Come on, who are they trying to fool with this gambit?

A quarter-cent sales tax that would provide $40 million a year for children’s crisis and wellness programs will probably make the county ballot next fall.

A regional consortium of 20 providers of mental health and other support services for children says St. Louis County children are suffering because they lack critical funding for services geared toward mental illness, physical abuse, substance abuse, pregnancy and homelessness.

The county, despite having more than three times the youth population of any other county in the state, is lagging behind its smaller neighbors, including the city of St. Louis and St. Charles, Lincoln and Jefferson counties, say members of the group called Putting Kids First. All of those counties have established a sales tax to fund mental health services, substance abuse and child abuse prevention programs. The most recent was Lincoln County, which approved a quarter-cent sales tax in November 2006.
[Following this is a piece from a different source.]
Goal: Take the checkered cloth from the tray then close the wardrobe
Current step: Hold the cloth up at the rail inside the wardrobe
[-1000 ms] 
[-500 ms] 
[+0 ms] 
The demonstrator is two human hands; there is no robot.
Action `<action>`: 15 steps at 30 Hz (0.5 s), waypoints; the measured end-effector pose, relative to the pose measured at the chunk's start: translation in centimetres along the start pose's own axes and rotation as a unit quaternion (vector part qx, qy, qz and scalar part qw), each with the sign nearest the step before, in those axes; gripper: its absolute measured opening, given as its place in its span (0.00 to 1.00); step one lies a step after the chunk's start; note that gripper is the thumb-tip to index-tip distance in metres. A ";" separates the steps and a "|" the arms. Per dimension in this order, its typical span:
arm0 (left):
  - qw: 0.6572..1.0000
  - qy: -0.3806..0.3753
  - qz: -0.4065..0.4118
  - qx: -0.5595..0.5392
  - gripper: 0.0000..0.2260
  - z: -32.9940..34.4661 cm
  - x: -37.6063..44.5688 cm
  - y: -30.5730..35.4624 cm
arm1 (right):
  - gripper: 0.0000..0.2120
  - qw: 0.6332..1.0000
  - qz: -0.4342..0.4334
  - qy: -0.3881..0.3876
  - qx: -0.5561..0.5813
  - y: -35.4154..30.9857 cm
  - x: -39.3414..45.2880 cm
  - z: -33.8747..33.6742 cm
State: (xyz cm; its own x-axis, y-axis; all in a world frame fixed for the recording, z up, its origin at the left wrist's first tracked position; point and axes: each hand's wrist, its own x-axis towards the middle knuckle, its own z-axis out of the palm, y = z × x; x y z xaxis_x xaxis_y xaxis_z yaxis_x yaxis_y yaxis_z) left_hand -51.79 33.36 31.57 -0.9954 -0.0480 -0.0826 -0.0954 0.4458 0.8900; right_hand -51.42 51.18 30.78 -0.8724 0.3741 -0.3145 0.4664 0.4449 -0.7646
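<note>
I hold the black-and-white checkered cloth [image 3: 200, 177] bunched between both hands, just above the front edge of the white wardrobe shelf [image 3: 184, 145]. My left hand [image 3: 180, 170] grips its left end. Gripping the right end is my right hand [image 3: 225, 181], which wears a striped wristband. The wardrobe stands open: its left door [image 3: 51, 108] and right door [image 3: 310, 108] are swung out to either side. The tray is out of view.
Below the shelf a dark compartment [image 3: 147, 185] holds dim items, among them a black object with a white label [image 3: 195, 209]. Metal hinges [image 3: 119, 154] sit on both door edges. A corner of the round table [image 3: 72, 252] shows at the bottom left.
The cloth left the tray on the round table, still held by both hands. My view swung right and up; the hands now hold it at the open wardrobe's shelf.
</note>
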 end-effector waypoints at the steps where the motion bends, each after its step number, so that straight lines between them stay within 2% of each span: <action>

The money raised by the sales tax is going to get spent with the very people pushing it, hey? So aren’t they a special interest group doing a little rent-seeking? Oh, I forget, they’re doing it for the children, for whose benefit everyone should bleed and sacrifice, except of course those who Serve them. They should get tax money.

And phooey, again, on the St. Louis Post-Dispatch for supporting it and continuing to identify sales tax rates in the terms of a horse race or the arms race. What, are we in the county afraid that the city will break the beautiful, wonderful, happy 10% sales tax barrier first?